> **DATA SHOWN**
»»

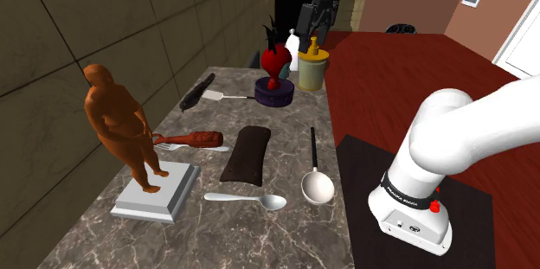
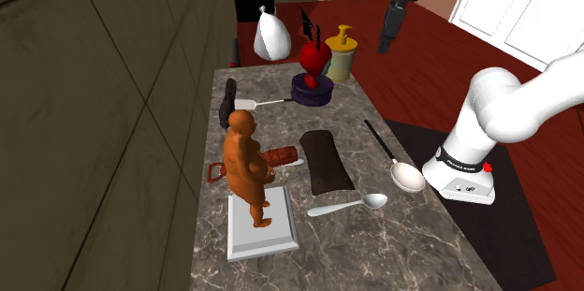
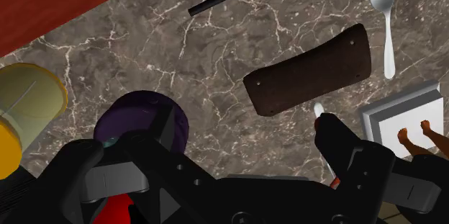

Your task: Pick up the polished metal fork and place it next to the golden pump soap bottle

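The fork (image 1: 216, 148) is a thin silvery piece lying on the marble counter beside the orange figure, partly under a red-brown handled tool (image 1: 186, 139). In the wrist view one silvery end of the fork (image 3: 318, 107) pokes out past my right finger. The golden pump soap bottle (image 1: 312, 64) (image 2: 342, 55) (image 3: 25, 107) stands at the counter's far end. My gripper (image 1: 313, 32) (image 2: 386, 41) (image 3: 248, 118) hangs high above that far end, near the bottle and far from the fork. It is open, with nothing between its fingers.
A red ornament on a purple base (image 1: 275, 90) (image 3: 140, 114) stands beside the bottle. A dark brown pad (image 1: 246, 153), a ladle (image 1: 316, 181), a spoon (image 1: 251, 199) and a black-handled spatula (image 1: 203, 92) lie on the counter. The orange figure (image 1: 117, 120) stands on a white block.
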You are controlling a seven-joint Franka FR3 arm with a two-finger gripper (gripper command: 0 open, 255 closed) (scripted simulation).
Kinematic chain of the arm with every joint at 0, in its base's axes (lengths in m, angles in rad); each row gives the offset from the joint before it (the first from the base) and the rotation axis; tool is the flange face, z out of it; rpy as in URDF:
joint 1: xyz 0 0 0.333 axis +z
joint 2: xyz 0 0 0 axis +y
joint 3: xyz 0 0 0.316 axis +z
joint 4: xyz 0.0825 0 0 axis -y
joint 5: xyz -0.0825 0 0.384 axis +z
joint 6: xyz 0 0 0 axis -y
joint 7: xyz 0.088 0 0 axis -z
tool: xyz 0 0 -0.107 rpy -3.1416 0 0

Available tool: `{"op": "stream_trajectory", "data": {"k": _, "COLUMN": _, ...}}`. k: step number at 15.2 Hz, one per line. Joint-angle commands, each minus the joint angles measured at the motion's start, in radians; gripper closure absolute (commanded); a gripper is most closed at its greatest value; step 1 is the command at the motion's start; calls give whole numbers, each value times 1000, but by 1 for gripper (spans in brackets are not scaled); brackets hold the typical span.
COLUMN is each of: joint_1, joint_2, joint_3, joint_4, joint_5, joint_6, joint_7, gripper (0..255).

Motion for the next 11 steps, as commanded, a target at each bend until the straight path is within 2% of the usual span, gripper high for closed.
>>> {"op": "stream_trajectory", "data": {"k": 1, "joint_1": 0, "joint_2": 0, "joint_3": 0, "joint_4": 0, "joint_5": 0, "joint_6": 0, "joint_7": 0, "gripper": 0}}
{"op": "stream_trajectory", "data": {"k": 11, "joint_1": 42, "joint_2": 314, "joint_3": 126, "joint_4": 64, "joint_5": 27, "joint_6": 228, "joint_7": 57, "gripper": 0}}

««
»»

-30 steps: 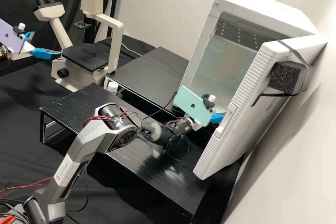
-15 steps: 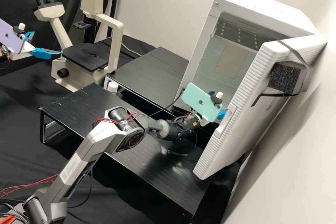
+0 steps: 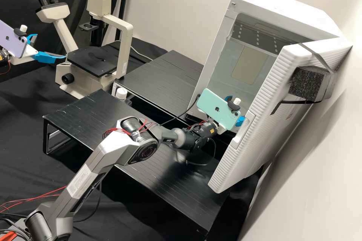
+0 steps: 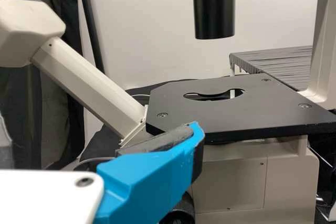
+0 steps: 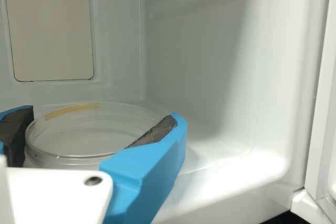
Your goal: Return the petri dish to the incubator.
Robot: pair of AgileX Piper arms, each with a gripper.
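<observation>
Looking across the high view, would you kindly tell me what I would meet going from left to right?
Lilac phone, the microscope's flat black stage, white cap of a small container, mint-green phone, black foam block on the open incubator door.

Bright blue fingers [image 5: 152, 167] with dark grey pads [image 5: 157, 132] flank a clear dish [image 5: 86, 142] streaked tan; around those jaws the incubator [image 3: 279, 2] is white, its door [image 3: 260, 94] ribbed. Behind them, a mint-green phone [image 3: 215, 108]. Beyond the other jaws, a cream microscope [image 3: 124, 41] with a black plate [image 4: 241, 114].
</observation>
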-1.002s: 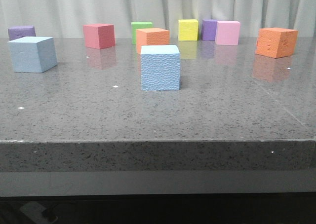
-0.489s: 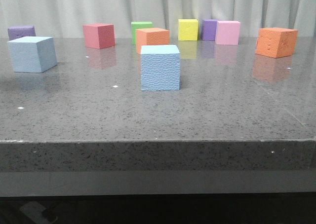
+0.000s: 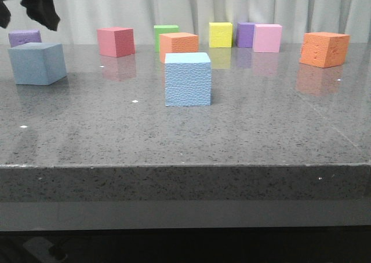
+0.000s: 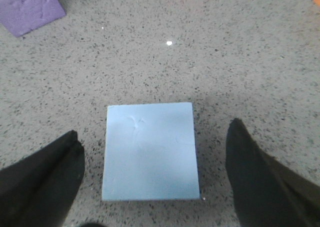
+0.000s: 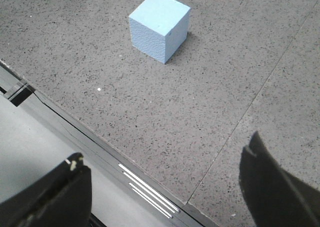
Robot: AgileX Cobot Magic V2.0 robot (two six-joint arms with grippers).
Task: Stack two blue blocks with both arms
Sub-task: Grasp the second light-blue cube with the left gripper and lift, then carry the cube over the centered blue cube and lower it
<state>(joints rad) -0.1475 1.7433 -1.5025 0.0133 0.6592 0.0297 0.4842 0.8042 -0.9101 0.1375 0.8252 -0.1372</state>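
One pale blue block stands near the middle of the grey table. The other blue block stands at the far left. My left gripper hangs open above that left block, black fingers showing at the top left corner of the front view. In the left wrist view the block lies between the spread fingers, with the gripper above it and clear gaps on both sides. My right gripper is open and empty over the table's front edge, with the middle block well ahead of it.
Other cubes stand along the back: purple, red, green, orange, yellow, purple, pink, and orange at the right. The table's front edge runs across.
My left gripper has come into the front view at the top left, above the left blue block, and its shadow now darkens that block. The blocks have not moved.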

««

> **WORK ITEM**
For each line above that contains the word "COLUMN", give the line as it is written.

> **TASK RESULT**
Available tool: `{"op": "stream_trajectory", "data": {"k": _, "COLUMN": _, ...}}`. k: step number at 15.2 Hz, one per line. Joint-angle commands, each minus the joint angles measured at the motion's start, in radians; gripper closure absolute (commanded); a gripper is most closed at its greatest value; step 1 is the command at the motion's start; calls give whole numbers, each value times 1000, but by 1 for gripper (spans in brackets are not scaled); brackets hold the typical span.
COLUMN is each of: joint_1, joint_2, joint_3, joint_4, joint_5, joint_6, joint_7, gripper (0..255).

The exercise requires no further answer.